Scan the entries and tally the lines that include the string "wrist". Reply with the figure alone.
Segment Start: Available data
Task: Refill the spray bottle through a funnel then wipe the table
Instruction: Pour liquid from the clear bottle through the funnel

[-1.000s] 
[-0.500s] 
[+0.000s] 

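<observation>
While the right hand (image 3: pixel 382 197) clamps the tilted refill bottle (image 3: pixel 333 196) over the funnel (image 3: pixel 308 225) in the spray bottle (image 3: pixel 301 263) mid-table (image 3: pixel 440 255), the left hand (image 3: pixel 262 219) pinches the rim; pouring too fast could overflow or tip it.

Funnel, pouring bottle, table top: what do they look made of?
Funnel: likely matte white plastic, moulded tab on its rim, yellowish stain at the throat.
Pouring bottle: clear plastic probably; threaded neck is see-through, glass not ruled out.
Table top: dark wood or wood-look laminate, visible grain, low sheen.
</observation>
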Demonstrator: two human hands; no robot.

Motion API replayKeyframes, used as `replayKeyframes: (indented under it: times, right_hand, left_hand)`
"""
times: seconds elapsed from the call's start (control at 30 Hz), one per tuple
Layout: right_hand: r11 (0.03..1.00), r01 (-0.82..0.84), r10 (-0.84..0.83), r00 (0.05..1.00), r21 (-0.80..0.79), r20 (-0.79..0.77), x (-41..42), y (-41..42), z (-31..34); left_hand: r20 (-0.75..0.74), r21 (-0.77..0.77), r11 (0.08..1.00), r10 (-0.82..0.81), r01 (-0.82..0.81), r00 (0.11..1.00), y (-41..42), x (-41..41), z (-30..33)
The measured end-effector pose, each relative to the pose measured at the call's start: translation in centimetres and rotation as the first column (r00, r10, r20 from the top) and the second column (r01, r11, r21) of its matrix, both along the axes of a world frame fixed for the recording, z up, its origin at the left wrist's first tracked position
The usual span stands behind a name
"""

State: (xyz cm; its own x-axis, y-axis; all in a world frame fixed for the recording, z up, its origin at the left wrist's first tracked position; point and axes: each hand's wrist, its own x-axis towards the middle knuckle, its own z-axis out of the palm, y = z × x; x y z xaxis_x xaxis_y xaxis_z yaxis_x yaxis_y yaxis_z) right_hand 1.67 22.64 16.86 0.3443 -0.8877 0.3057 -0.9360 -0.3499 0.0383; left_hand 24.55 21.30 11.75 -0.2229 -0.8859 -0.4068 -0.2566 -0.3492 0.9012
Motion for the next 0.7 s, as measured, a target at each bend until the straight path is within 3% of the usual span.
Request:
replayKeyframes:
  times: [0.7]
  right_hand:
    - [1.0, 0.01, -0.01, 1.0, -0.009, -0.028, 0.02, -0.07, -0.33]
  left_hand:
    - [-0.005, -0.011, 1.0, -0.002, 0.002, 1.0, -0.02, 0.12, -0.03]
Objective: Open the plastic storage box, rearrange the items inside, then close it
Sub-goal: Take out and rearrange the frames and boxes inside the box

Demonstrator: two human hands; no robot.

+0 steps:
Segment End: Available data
## Result for this exercise
2